Déclaration du groupe communiste du Conseil Régional de Haute-Normandie
« une nouvelle politique de santé : une urgence ! »
L’actuelle politique de santé aggrave la fracture sociale, au détriment des plus démunis ou des plus fragiles. Le nombre très élevé (plus de 400.000) des signatures recueillies en quelques semaines par l’appel du « Collectif Contre les Franchises », dénonçant l’instauration, en janvier, des franchises médicales, est à la mesure de l’inquiétude sociale actuelle (que souligne aussi, dramatiquement, la grève du traitement entreprise par un malade du SIDA en témoignage de son désespoir).
Ici encore, l’État marque sa volonté de se désengager et choisit des solutions plus favorables aux intérêts financiers privés qu’à une politique de solidarité nationale et de Service Public.
Les effets de cette politique sont d’autant plus sensibles dans notre région qu’elle se trouve dans une situation sanitaire qui nécessiterait une intervention renforcée. et que la démographie médicale y aggrave les inégalités dans l’offre de soins : nombre insuffisant de médecins généralistes (80 pour 100.000 habitants contre 93 au plan national) d’infirmiers (55/83), de dentistes (33/60) ou de plusieurs professionnels spécialistes. Grave dans les zones rurales, surtout dans l’Eure, cette situation s’étend aujourd’hui dans les Villes et s ‘étend à l’accueil hospitalier, en particulier dans les établissements publics, dont la directive gouvernementale sur la tarification à l’acte aggrave les difficultés.

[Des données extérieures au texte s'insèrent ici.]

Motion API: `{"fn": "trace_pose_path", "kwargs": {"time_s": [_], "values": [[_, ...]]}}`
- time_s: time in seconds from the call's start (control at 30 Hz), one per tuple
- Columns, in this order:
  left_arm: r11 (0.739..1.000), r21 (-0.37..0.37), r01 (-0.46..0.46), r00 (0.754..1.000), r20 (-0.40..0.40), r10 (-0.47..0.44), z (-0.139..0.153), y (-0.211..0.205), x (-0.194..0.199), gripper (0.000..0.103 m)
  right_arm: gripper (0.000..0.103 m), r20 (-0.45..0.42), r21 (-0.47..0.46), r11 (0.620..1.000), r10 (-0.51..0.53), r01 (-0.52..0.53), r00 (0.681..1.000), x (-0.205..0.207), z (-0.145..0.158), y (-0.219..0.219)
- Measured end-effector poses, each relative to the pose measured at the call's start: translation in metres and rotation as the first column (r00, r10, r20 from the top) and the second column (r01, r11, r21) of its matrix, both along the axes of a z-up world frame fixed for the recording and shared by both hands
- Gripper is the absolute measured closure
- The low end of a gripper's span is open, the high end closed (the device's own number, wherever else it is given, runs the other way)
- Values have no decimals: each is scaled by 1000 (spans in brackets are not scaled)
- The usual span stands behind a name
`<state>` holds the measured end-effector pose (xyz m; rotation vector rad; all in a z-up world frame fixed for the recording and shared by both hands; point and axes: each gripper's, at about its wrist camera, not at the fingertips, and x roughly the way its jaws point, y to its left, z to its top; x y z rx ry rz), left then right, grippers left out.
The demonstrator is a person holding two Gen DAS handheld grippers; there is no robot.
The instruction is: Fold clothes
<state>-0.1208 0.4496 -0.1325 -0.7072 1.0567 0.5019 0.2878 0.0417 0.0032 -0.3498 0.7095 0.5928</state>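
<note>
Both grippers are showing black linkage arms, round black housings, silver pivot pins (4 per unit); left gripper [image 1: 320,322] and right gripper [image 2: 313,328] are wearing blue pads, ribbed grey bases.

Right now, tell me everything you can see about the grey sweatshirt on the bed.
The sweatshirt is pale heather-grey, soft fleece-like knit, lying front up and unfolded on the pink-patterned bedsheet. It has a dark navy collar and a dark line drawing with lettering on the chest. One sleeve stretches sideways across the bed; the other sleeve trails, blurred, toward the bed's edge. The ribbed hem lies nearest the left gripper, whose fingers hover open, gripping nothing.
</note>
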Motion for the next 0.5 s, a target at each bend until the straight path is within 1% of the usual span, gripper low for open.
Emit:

Dans son champ de responsabilité la Région de Haute-Normandie met en œuvre une politique inspirée, elle, de principes authentiques de solidarité. Les axes de cette politique permettent des interventions ciblées sur les besoins sociaux les plus urgents. Plusieurs de celles-ci visent à l’amélioration de l’offre de soins : aménagement de maisons de santé pluridisciplinaires dans les zones sous-médicalisées, aide financière aux étudiants (médecine générale, internes) dans le but de favoriser l’installation de professionnels de santé là où les manques sont les plus graves.
La dynamique de cette politique, qui ne peut effacer les choix de l’État, doit répondre aux attentes locales. Elle peut aussi favoriser les vastes rassemblements nécessaires à la définition de la politique nouvelle de santé publique dont nous avons besoin.